Granted, there are no opera-singing cats, graphics comparing Hillary to Hitler, or a bachelor making out with 25 women on 25 first dates, but the endorphin rush makes electronic entertainment seem stupefyingly monochrome.

Example: I recently finished “Survival of the Sickest” by Dr. Sharon Moalem. The basic premise is some diseases evolved to protect ancestors from more lethal ones. The protective diseases still eventually killed — but gave humans time to reproduce.

Cases in point: Having one copy (two copies is deadly) of the cystic fibrosis gene offered protection from tuberculosis. Because of iron-deficient macrophages (white blood cells), hemochromatosis protected from the plague. Because sugar is an anti-freeze, diabetes protected from fatal freezing during ice ages.

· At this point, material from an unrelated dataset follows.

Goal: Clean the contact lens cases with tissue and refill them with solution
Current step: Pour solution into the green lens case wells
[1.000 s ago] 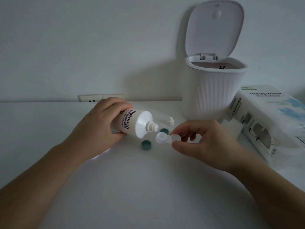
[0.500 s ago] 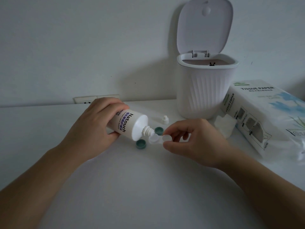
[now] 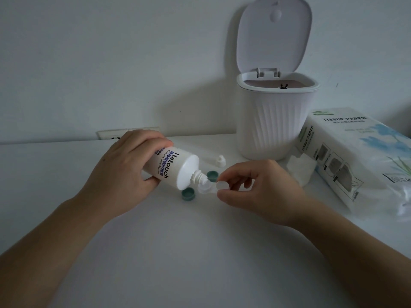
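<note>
Now | left hand (image 3: 120,172) tilts bottle (image 3: 171,168) | right hand (image 3: 255,192) pinches case (image 3: 211,187)

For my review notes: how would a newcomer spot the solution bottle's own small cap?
Start at the white ribbed bin with its lid up. On the table at its lower left stands a small bottle cap. Unlike the two flat green caps nearby, it is white and nozzle-shaped.

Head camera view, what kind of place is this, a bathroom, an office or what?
Probably a home desk or dresser top against a wall. A small lidded bin, a tissue paper pack and a wall socket sit around it; no sink shows.
</note>
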A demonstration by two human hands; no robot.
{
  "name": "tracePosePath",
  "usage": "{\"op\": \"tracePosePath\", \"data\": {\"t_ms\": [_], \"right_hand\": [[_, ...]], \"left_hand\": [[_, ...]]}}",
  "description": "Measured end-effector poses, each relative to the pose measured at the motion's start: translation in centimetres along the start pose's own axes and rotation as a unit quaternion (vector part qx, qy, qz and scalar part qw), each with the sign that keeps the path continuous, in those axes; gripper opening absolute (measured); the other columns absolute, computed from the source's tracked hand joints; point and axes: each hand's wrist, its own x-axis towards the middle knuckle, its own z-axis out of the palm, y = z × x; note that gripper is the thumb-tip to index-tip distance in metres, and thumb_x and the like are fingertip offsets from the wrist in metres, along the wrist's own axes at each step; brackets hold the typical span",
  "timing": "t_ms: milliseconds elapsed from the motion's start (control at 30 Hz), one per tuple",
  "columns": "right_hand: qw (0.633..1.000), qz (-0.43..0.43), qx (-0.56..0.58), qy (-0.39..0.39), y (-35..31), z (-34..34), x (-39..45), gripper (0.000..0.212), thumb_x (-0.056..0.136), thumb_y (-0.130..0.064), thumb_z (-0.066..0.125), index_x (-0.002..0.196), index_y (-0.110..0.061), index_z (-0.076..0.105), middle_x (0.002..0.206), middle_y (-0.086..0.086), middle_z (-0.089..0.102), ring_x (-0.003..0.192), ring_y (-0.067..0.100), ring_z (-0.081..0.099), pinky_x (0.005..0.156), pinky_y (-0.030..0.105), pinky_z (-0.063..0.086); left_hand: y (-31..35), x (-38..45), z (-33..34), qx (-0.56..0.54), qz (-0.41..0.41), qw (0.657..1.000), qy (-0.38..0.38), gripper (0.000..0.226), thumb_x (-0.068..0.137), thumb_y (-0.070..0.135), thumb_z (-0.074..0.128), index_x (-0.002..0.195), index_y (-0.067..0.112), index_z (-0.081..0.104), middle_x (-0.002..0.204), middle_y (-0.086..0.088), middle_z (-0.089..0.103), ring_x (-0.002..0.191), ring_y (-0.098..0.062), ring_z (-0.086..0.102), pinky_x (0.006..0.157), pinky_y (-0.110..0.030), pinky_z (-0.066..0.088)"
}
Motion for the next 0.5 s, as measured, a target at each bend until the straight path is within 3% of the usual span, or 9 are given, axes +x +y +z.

The problem is when the more immediately deadly diseases subside, the protective diseases still remain and kill.

Other tidbits:

• Our immune systems have a million-plus different antibodies.

• Because of their increased iron, healthy men were more vulnerable to the plague than malnourished children.

• Cholesterol levels are higher in winter because increased summer sun converts more to Vitamin D.

• Human skin color is related to the amount of sun a population is exposed to over long periods.

• Despite limited sunlight, the sub-arctic, dark-skinned Inuit are an exception to the rule because they eat so much Vitamin D-rich fatty fish they only need limited ultraviolet exposure to make Vitamin D.

• Formerly parasitic bacteria evolved a mutually beneficial relationship with our evolutionary predecessors and became part of our DNA.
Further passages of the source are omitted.